By Brenda Boykin
Train versus Clock
Almost daily, I make it a practice to sit at my kitchen table and look out the sliding glass doors. I love to watch nature’s activities in my back yard and on the wooded hillside next to the creek that runs by the house. I consider the view to be my own little piece of heaven in Wild and Wonderful West Virginia. During these times I have the feeling of peaceful solitude and I just let my mind wander. While in this state of mind, the other day I heard the sounds of a train going by our town. Though the click and clack of the wheels on the rails was a steady constant rhythm, I knew the train was moving along at a pretty good rate of speed. For some unknown reason, I looked at the clock in the kitchen and noticed its steady clicking. It struck me that though the clock’s hands turn in a circle, the clock is stuck on the wall and not going anywhere. Even though the click, clack of the train is so constant that it is almost hypnotizing, it does move on up the line to another location.
I realized that we humans have to do some things constantly, steadily, and sometimes daily just to keep our lives under control. Some find themselves to be much like the clock doing the same things all the time and staying in same place, while others move on.
My daughter’s boyfriend was told about three years ago that he had six months to a year to live. He has diabetes and was never one to go to a doctor. By the time it was discovered that his kidneys were not working, it was too late to do anything about it. He has to take dialysis three times a week, sometimes more, so he can function and to make life more comfortable. He had to accept the routine of dialysis, but otherwise he plans like nothing has changed. In the winter he plans for the summer and gardening, and in the summer he plans for the winter and heating his home. He just keeps moving along. There are times I don’t see how he does it.

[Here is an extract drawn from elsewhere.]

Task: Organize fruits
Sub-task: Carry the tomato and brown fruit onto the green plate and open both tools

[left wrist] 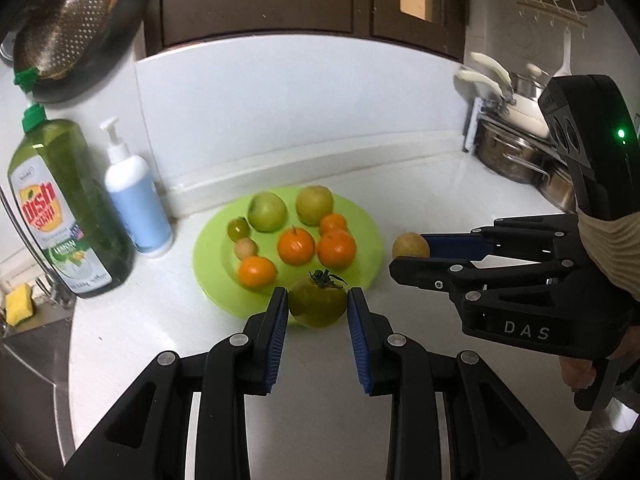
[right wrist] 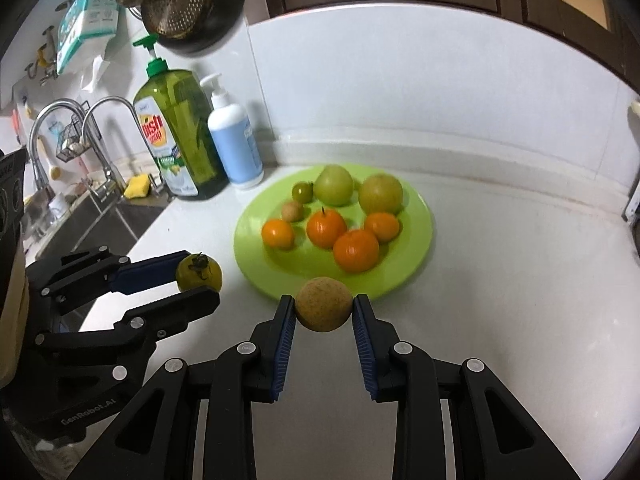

When my daughter and I first heard the news that he is terminal, we became more like the clock waiting for the inevitable. However, he moved like the train. We finally got on the train with him. We rarely think about the end any more. Now if any negative news comes up about his state of health, we deal with it as if it is just another bump in the road. We have come to realize he is not giving in and has extended his life because of his attitude. I have to admire someone that takes the bumps in the road, and with determination moves ahead. Who knows? In another three years he may still be moving on up the track. One thing is for sure, death will have to chase him down.